DATASET EXCERPT:

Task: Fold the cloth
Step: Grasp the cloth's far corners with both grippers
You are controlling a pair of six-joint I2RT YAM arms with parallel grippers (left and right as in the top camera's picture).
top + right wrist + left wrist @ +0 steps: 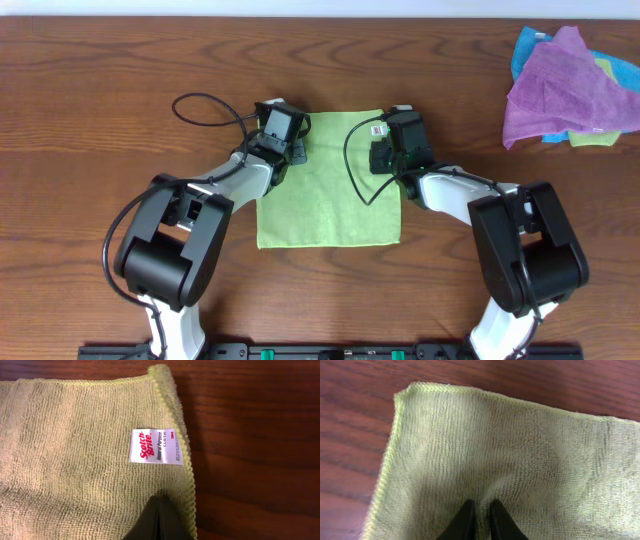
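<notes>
soft, light and limp, the cloth (pixel 330 195) lies flat well left of the purple cloth (pixel 560 85), best pinched at hemmed corners, where the right gripper (pixel 159 505), nearer it, is closed and the left gripper (pixel 480 512) has jaws nearly together, grip unclear.

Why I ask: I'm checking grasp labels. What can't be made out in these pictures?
Overhead: wrists cover far corners of the cloth.
Left wrist: bottom edge cuts off left jaws; pinch on cloth unclear.
Right wrist: right jaws likewise; fine print on the tag too small.
Overhead: purple cloth covers most of the blue cloth.
</notes>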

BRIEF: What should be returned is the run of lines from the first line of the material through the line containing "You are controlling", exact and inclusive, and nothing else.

WORKED SOLUTION:
Task: Fold the cloth
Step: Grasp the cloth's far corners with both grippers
You are controlling a pair of six-joint I2RT YAM arms with parallel grippers (left and right as in the top camera's picture).

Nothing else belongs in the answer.